Meski Agustus 2024 sempat menunjukkan perbaikan dengan deflasi kembali ke level 0,03 persen, pada September 2024 deflasi kembali memperdalam hingga 0,12 persen.

Menurut Amalia, deflasi yang terjadi dalam beberapa bulan terakhir ini terutama disebabkan oleh penurunan harga komoditas yang tergolong bergejolak, seperti bahan bakar non-subsidi dan beberapa komoditas makanan. Ia mencatat bahwa harga bensin dan solar turun tajam pada September 2024, yang berdampak langsung pada angka deflasi.

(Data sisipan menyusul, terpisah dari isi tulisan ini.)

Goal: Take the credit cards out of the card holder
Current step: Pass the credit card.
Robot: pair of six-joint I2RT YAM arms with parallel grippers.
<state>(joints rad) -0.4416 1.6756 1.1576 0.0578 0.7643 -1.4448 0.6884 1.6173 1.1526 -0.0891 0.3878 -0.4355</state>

“Penurunan harga BBM pada bulan September, terutama untuk bahan bakar khusus non-subsidi seperti bensin dan solar, berkontribusi besar terhadap deflasi. Bensin mencatat deflasi sebesar 0,72 persen, sedangkan solar mencapai 0,74 persen,” jelas Amalia.

Penurunan harga bensin ini menyumbang andil deflasi sebesar 0,04 persen, menjadikannya deflasi terdalam sejak Desember 2023.

Kelompok makanan, minuman, dan tembakau juga menjadi penyumbang utama deflasi pada September 2024. Kelompok ini mencatat deflasi sebesar 0,59 persen, dengan kontribusi terhadap deflasi keseluruhan mencapai 0,17 persen. Beberapa komoditas dalam kelompok ini, seperti cabai dan beras, mengalami penurunan harga yang signifikan, turut menekan inflasi.

Sulsel sendiri termasuk dalam salah satu provinsi yang turut mendapat sebaran deflasi di Indonesia.

Dari 38 Provinsi, 24 Provinsi mencatat deflasi per September 2024 kemarin. Papua Barat menjadi provinsi dengan deflasi terdalam, mencapai 0,92 persen, sedangkan Maluku Utara mencatat inflasi tertinggi dengan angka 0,56 persen. Hal ini menunjukkan adanya variasi dalam pola harga komoditas di berbagai daerah.